**WHAT TO DO:** In the copy, include every record below exactly as it appears, but no pictures.
━━ PROVIDED DATA
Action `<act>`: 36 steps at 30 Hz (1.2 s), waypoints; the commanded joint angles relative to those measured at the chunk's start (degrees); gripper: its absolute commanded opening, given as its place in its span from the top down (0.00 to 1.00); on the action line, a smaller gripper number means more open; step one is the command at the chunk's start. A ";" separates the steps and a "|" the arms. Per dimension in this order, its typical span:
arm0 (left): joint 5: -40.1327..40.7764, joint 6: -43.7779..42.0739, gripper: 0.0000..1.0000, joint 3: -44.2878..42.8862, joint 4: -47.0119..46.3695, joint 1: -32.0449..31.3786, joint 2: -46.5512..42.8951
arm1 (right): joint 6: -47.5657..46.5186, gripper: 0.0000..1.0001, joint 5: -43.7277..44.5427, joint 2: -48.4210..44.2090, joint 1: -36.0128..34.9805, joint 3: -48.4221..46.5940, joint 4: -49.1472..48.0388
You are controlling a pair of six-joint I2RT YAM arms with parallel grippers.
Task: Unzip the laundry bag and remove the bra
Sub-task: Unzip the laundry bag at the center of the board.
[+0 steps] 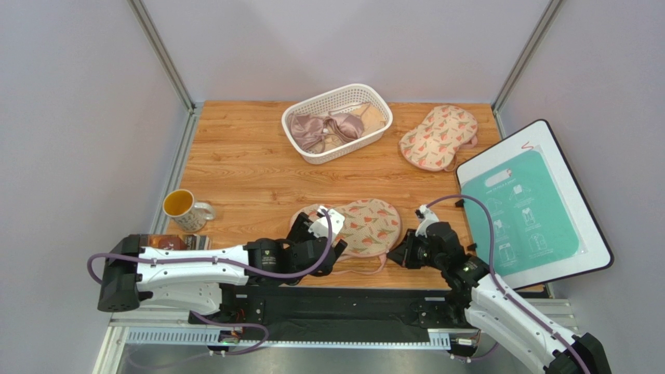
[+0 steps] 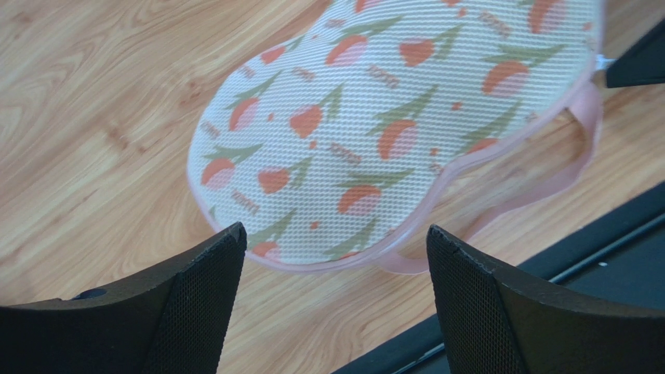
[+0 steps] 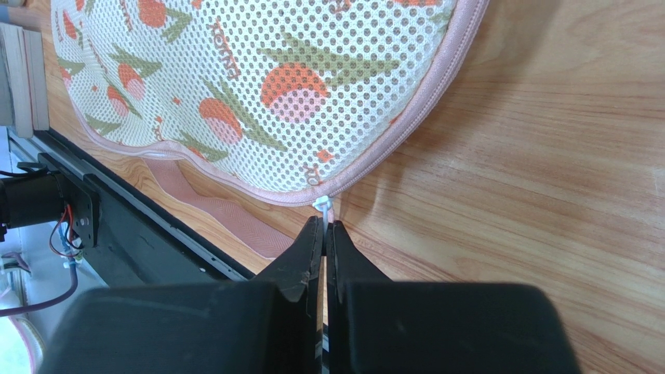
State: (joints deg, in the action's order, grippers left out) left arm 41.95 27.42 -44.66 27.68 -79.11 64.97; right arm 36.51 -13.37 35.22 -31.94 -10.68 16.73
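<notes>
Laundry bag [image 1: 367, 226] lies at the worktop's [image 1: 250, 171] near edge. Right end effector [image 3: 324, 226] clamped on the zip pull [image 3: 321, 206]. Left end effector [image 2: 334, 234] jaws apart.

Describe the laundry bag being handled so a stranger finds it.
At the near edge of the wooden table, between the left gripper and the right gripper, lies the flowered mesh laundry bag. Its twin of the same print lies far back, right of the white basket.

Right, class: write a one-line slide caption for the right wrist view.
Right hand closed on the white zip pull at the edge of the floral laundry bag.
</notes>
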 commanded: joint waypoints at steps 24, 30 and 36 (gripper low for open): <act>-14.63 -24.96 0.16 -9.91 -34.89 -2.63 33.90 | -1.36 1.00 -1.75 -2.00 0.22 -1.19 -1.26; -9.63 -24.34 0.19 -10.44 -36.38 -2.63 37.51 | -1.53 1.00 -2.45 -1.91 0.22 -1.10 -1.53; -5.31 -24.26 0.43 -10.53 -38.31 -2.63 39.27 | -1.53 1.00 -2.98 -2.35 0.22 -1.01 -1.61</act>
State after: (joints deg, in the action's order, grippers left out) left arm 32.10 3.60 -53.10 -7.16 -81.41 103.33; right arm 35.92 -14.81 33.76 -31.94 -10.68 16.88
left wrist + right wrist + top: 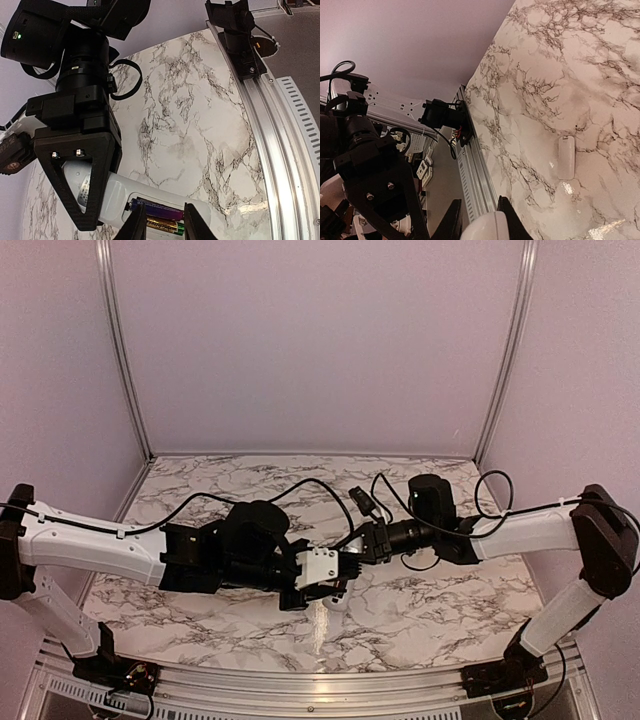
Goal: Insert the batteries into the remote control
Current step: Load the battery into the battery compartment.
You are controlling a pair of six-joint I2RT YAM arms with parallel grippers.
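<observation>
Right gripper [480, 223] pinches the remote control [118, 193] by one end; left gripper [165, 220] jaws straddle its seated batteries [156, 208], whether clamped I cannot tell.

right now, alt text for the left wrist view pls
A white remote control shows its open battery bay with two batteries inside, the left tool straddling them. The right tool grips the remote's other end above a marble table.

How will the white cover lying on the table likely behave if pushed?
The cover looks thin and flat, so probably light and apt to slide, not roll. The table shines, so it may skid easily. Lying flat, it may resist pinching.
</observation>
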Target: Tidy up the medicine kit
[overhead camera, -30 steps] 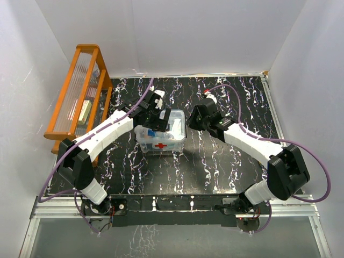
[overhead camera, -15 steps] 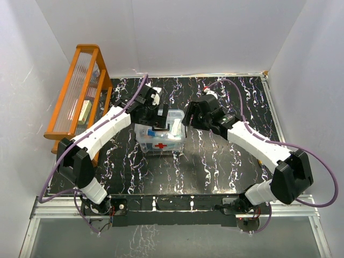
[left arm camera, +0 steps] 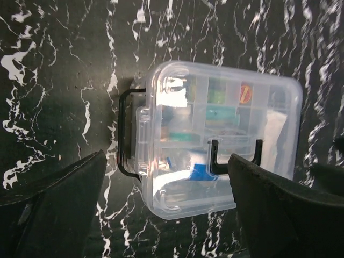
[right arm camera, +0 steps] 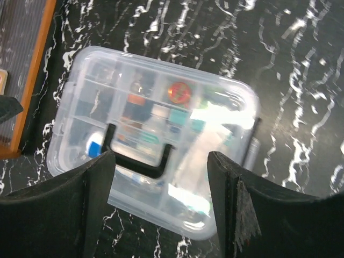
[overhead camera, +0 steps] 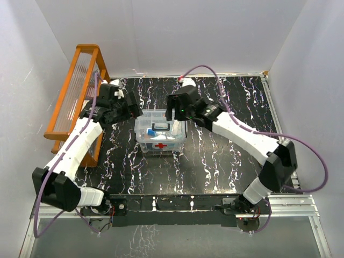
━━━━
**TASK ANSWER:**
Action `<act>`: 36 steps at 30 Hz (1.2 s), waypoints; the commanded joint angles relative to those measured at the chunk's start (degrees); gripper: its absolute commanded opening, given as its place in its span from the top down (0.00 to 1.00); on the action line, a smaller gripper number means more open; step one is the command at the chunk's start. A ";" separates the steps and a "|" the arms. Per dimension in this order, its typical span:
arm0 (left): joint 5: -40.1327..40.7764, joint 6: -43.7779..42.0739, gripper: 0.0000..1.0000, joint 3: -44.2878..42.8862, joint 4: -47.0119..46.3695, joint 1: -32.0449..31.3786, joint 2: -46.5512..42.8951
arm1 (right): joint 6: -47.5657..46.5186, gripper: 0.0000..1.0001, joint 5: -43.7277..44.5427, joint 2: -48.4210..44.2090, joint 1: -36.0128..34.9805, joint 3: -48.4221..46.5940, joint 4: -49.1472..48.0388
You are controlling a pair of six-joint I2RT YAM arms with parallel grippers.
Task: Unzip the laundry bag and remove the bra
Sub-task: Unzip the laundry bag at the center of the board.
[+0 steps] 
[+0 steps] 
[+0 steps] 
State: (joints deg, in the action's order, grippers left out) left arm 41.95 27.42 -44.66 27.68 -79.11 64.97; right arm 36.51 -13.37 35.22 -31.94 -10.68 16.73
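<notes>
Laundry bag [image 1: 367, 226] lies at the worktop's [image 1: 250, 171] near edge. Right end effector [image 3: 324, 226] clamped on the zip pull [image 3: 321, 206]. Left end effector [image 2: 334, 234] jaws apart.

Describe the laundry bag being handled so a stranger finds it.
At the near edge of the wooden table, between the left gripper and the right gripper, lies the flowered mesh laundry bag. Its twin of the same print lies far back, right of the white basket.

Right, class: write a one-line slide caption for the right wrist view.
Right hand closed on the white zip pull at the edge of the floral laundry bag.
</notes>
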 commanded: joint waypoints at steps 24, 30 and 36 (gripper low for open): <act>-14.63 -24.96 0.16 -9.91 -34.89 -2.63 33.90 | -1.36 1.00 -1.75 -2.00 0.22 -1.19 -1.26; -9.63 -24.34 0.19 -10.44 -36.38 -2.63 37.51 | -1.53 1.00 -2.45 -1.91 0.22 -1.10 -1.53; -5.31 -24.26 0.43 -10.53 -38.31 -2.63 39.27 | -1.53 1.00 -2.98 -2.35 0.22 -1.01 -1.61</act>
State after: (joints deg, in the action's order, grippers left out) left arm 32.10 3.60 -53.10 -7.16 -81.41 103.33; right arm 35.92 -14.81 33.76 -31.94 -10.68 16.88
left wrist + right wrist + top: 
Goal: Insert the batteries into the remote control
Current step: Load the battery into the battery compartment.
You are controlling a pair of six-joint I2RT YAM arms with parallel grippers.
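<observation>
Right gripper [480, 223] pinches the remote control [118, 193] by one end; left gripper [165, 220] jaws straddle its seated batteries [156, 208], whether clamped I cannot tell.

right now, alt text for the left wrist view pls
A white remote control shows its open battery bay with two batteries inside, the left tool straddling them. The right tool grips the remote's other end above a marble table.

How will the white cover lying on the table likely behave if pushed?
The cover looks thin and flat, so probably light and apt to slide, not roll. The table shines, so it may skid easily. Lying flat, it may resist pinching.
</observation>
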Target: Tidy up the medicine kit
[overhead camera, -30 steps] 
[overhead camera, -15 steps] 
[left arm camera, +0 steps] 
[right arm camera, +0 steps] 
[overhead camera, +0 steps] 

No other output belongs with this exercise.